When you’re 46, you can see the threads of continuity that have run through your life, and how precious they are. Those threads that run through are few, but they run deep and thick. The people who’ve known you across those years, family, old friends, the places that have held you that you always return to, the things you have loved to do all that time.
Writing down my dreams is one such thread. Walking in the woods is another. A great love of my life, that always brings me back to my Self, in the greatest and truest sense of the word possible.
Every time I walk alone in the woods, I have a moment of confronting fear of predators. I have confronted my own mortality on many a hike - getting lost, a near-lightning strike, a close bear encounter. In the remote woods where I was this past week, it was a fear of pumas.

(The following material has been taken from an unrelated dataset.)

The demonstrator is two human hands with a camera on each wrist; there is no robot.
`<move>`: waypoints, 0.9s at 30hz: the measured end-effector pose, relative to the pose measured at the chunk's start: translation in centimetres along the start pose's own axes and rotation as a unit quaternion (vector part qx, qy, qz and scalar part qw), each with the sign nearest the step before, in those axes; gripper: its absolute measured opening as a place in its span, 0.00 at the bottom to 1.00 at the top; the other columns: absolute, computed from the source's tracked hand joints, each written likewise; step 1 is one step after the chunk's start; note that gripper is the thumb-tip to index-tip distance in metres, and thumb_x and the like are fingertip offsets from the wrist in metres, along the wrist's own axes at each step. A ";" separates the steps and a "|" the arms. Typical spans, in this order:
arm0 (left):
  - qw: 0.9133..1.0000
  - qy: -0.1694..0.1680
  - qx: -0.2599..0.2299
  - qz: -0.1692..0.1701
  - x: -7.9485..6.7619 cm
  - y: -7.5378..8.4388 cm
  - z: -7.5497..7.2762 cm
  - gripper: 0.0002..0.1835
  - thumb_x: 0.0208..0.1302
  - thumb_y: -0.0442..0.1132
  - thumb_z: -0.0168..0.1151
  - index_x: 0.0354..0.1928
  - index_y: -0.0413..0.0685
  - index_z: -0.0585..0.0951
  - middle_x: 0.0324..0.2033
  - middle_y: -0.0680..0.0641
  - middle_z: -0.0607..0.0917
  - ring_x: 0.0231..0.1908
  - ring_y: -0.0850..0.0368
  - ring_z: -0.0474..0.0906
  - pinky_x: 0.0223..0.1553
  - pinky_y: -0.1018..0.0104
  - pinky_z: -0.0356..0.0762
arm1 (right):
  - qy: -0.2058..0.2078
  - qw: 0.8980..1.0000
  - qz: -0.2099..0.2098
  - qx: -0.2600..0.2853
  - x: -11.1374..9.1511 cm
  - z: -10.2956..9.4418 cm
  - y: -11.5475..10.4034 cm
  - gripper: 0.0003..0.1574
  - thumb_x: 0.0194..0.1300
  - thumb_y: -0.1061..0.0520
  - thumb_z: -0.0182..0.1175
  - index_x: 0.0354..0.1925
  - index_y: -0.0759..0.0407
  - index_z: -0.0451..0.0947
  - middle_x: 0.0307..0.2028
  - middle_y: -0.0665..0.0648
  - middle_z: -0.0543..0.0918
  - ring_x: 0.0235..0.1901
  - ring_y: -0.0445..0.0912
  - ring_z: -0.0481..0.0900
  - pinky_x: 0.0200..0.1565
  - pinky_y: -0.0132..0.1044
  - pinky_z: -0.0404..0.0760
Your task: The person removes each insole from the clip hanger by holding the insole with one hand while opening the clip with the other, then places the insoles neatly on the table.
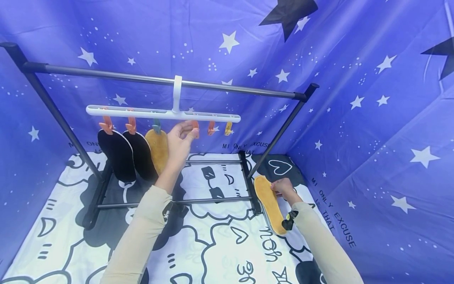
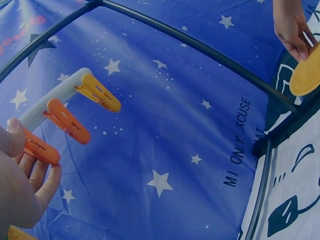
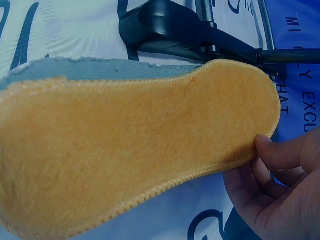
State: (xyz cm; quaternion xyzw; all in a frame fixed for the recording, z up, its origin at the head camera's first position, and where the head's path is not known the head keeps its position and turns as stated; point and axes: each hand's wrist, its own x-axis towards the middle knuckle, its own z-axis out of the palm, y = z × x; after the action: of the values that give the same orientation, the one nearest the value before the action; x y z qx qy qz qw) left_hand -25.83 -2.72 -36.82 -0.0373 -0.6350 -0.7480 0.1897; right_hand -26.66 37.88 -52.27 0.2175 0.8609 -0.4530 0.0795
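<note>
My left hand (image 1: 179, 140) holds an orange clothes peg (image 1: 195, 129) that hangs from the white hanger (image 1: 209, 116); its thumb and fingers lie around the peg in the left wrist view. At the right, my right hand (image 1: 285, 189) pinches the edge of a fuzzy yellow insole (image 1: 270, 203) near one end. Grey material (image 3: 115, 69) shows along that insole's far edge. Pegs on the hanger's left half hold two black insoles (image 1: 115, 156) and a yellow insole (image 1: 158, 148), partly behind my left hand. Another orange peg (image 2: 68, 121) and a yellow peg (image 2: 101, 93) hang with nothing in them.
The hanger hooks over the top bar (image 1: 227, 87) of a dark metal rack, whose right leg (image 1: 278, 134) stands close to my right hand. Below lies a black-and-white patterned cloth (image 1: 213, 225). Blue star-printed curtains (image 1: 347, 130) enclose the space.
</note>
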 end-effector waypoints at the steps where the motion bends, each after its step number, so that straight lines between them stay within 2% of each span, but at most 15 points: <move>1: 1.000 0.000 -0.001 0.001 0.0 0.0 0.0 0.18 0.68 0.28 0.64 0.58 0.29 0.78 0.51 0.30 0.83 0.39 0.69 0.81 0.50 0.76 0.81 | 0.001 1.000 0.001 0.000 0.0 0.0 0.0 0.02 0.56 0.72 0.61 0.31 0.72 0.81 0.21 0.51 0.80 0.23 0.42 0.79 0.29 0.40 0.86; 5: 1.000 0.002 -0.003 0.002 0.0 -0.1 0.0 0.17 0.68 0.28 0.64 0.57 0.29 0.79 0.51 0.30 0.83 0.39 0.70 0.81 0.49 0.78 0.80 | 0.001 1.000 0.001 -0.001 0.0 0.1 0.0 0.03 0.56 0.72 0.61 0.31 0.74 0.80 0.22 0.54 0.81 0.23 0.43 0.79 0.31 0.42 0.87; 10: 1.000 0.000 0.001 0.001 0.0 -0.1 -0.1 0.18 0.68 0.29 0.64 0.58 0.30 0.78 0.52 0.30 0.83 0.41 0.67 0.81 0.50 0.76 0.81 | 0.004 1.000 -0.001 -0.008 0.2 0.2 0.3 0.09 0.56 0.71 0.62 0.37 0.76 0.80 0.23 0.54 0.81 0.24 0.44 0.79 0.32 0.42 0.87; 16: 1.000 -0.003 0.006 -0.002 0.0 -0.1 -0.1 0.18 0.69 0.29 0.64 0.58 0.30 0.78 0.52 0.31 0.84 0.44 0.61 0.82 0.54 0.72 0.81 | 0.009 1.000 0.011 -0.016 0.4 0.4 0.3 0.03 0.55 0.71 0.61 0.31 0.72 0.79 0.22 0.53 0.79 0.23 0.45 0.79 0.27 0.39 0.85; 22: 1.000 -0.002 0.002 -0.005 0.0 0.0 0.0 0.17 0.69 0.29 0.64 0.57 0.30 0.78 0.52 0.30 0.84 0.40 0.68 0.81 0.53 0.73 0.81 | 0.015 0.999 0.029 -0.030 1.1 0.5 0.7 0.02 0.53 0.71 0.62 0.29 0.69 0.78 0.23 0.54 0.79 0.23 0.46 0.79 0.26 0.39 0.85; 27: 1.000 -0.001 0.002 -0.005 0.0 0.1 0.0 0.17 0.69 0.29 0.64 0.57 0.29 0.78 0.51 0.30 0.84 0.40 0.68 0.80 0.52 0.74 0.81 | 0.014 0.999 0.029 -0.032 1.2 0.6 0.8 0.04 0.51 0.72 0.62 0.25 0.66 0.78 0.21 0.53 0.78 0.22 0.46 0.78 0.24 0.38 0.83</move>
State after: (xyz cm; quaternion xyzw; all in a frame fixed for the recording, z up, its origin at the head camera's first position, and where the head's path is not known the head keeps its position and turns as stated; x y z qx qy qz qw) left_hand -25.81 -2.71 -36.74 -0.0343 -0.6368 -0.7475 0.1857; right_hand -27.42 38.17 -53.59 0.2461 0.8695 -0.4193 0.0873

In the more urban woods, the fear is usually of a different kind of predator - men. As a woman walking alone in the world, you learn to fear men for your safety. As a teenager, every time I left the house for the park, my mom would warn me to watch out - I always thought she was being excessively cautious, but one day in those woods she would later confront a sexual predator. In the San Diego’s Balboa Park where I walked every day, I had a close call that left me shook for a long time afterwards. The peace of the woods teeters at the edge of that fear, and on nearly every walk, I cross that edge at least once. Yet I keep walking.
At 46, I yearn for the world that I know can exist where we can unlearn the fear we have had to learn in order to survive within patriarchy. The ways of being that keep us safe from patriarchal, misogynistic harm. A world where this harm no longer exists, so we don’t need to learn ways to survive it.

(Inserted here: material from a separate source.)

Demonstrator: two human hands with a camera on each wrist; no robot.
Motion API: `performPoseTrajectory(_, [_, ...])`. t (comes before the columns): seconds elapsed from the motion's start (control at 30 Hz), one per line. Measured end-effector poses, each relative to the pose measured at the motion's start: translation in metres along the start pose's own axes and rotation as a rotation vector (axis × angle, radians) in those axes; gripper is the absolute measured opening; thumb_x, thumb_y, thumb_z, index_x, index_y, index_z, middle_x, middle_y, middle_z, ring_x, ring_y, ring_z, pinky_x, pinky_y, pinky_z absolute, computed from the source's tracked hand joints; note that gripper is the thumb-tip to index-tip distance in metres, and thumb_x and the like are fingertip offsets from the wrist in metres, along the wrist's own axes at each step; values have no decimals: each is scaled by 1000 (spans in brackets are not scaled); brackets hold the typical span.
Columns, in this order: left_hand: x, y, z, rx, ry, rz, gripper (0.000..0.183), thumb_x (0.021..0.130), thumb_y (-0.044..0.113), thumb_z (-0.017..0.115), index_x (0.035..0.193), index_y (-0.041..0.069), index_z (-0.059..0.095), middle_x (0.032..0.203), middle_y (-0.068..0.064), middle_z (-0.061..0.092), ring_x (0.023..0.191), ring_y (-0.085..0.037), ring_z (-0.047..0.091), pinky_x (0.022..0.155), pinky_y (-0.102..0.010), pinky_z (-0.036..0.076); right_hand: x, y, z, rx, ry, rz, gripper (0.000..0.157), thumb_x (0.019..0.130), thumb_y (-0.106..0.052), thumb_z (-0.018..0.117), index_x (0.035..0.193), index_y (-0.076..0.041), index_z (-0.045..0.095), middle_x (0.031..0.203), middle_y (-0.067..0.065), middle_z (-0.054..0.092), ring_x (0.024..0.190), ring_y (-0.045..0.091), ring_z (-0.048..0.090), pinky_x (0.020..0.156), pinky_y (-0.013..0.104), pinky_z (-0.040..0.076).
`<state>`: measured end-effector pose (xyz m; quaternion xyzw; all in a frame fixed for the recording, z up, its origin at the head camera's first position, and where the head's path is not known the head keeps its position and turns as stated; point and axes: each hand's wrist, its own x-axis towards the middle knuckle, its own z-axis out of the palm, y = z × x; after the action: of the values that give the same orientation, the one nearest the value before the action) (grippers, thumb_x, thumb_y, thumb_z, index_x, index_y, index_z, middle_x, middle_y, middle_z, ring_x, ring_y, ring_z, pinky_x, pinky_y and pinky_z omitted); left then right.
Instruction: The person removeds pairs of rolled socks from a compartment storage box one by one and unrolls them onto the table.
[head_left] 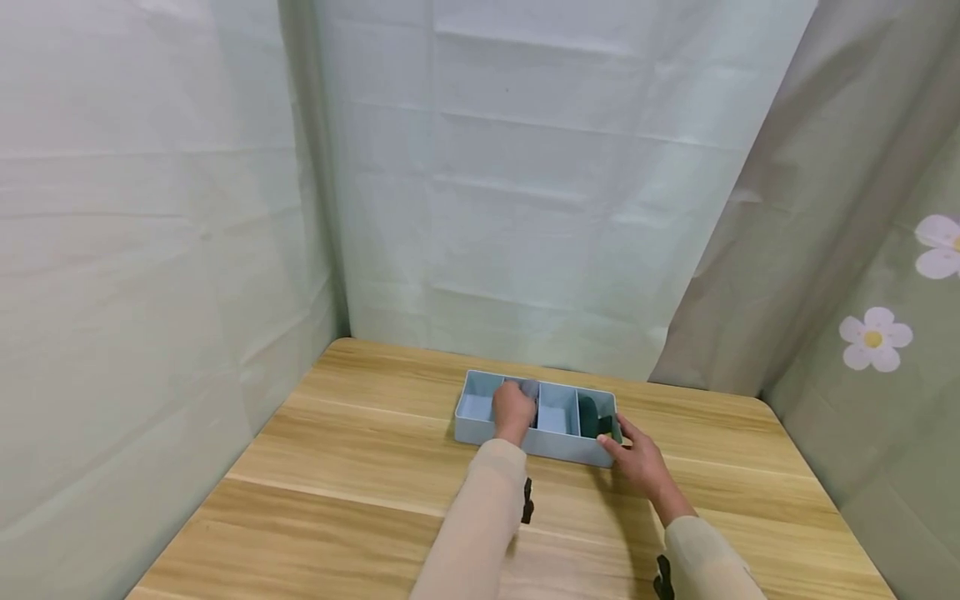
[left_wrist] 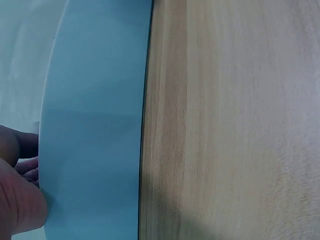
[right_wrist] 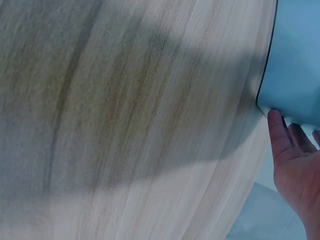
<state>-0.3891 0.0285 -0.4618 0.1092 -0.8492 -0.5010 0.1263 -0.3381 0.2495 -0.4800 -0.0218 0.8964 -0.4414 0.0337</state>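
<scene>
Inspector: Findings, largest first?

Assessor: The table is noted beneath the left hand and the right hand. On it a blue box, divided into four, is stationed under the left one and against the right one. A dark green item is lodged in the division just beside the right hand, on its left. A grey item, smaller as far as it shows, is seen against the left hand, on its right.

Inspector: Condition of the hands?

Assessor: By the right hand, the nearest corner of the box is held between thumb and fingers. The left hand is positioned in the second division with fingers curled; whether the grey item is gripped cannot be told, the fingertips being largely hidden.

Inspector: How is the step best executed?

Assessor: Work inside that division is judged in hand. The box should be steadied by the right hand, without its wall being squeezed. Dragging of the grey item against a divider should be avoided.
</scene>
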Motion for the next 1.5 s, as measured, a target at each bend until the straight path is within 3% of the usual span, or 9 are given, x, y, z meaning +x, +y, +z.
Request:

I check my phone to see how to signal SOS if I need to. I keep walking.
Lately, when doing rituals and setting intentions, the phrase that has been alive is “even more.” Slowing down, even more. Leaning into emergence, even more. Letting go, even more.
Each trip around the sun is a chance to celebrate the fact that we got to make another one. A gift, contrary to the messaging we (especially middle-aged women) are pummeled with about anti-aging. At 46, I am anti-anti-aging- very pro-aging, in fact. Pro-aging feels like a very anti-patriarchal practice.

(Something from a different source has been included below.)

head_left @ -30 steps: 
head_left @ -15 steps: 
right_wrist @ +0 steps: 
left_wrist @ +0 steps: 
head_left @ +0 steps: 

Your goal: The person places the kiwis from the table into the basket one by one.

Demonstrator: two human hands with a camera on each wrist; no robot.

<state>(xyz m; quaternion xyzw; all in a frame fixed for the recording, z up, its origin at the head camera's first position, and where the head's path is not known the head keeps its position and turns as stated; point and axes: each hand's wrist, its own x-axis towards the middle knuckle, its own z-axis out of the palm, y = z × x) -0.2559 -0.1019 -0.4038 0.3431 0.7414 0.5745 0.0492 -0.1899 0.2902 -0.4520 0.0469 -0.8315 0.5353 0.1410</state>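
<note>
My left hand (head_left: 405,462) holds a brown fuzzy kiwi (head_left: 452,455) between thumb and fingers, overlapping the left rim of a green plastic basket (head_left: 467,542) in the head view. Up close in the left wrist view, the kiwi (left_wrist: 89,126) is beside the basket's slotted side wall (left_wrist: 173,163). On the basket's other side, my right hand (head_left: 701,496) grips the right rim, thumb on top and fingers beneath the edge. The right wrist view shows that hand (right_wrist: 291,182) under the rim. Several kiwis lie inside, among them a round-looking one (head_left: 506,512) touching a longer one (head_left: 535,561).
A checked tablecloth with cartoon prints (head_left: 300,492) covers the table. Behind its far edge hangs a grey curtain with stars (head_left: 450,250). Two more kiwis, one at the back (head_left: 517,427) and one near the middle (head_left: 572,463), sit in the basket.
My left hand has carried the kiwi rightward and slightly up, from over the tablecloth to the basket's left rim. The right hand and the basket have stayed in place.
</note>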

Each birthday feels like a chance to become myself, even more. And I am deeply committed to that, in my weirdest and wildest and truest form.
Wishing that for me, and wishing that for you too, dear reader. May we become even weirder and wilder, even truer to ourselves, together. I celebrate our aging and shining.
Loving you,
Steph
Satisfied in the Pleasure Activism sense of the word. I recommend reading the book for more on that!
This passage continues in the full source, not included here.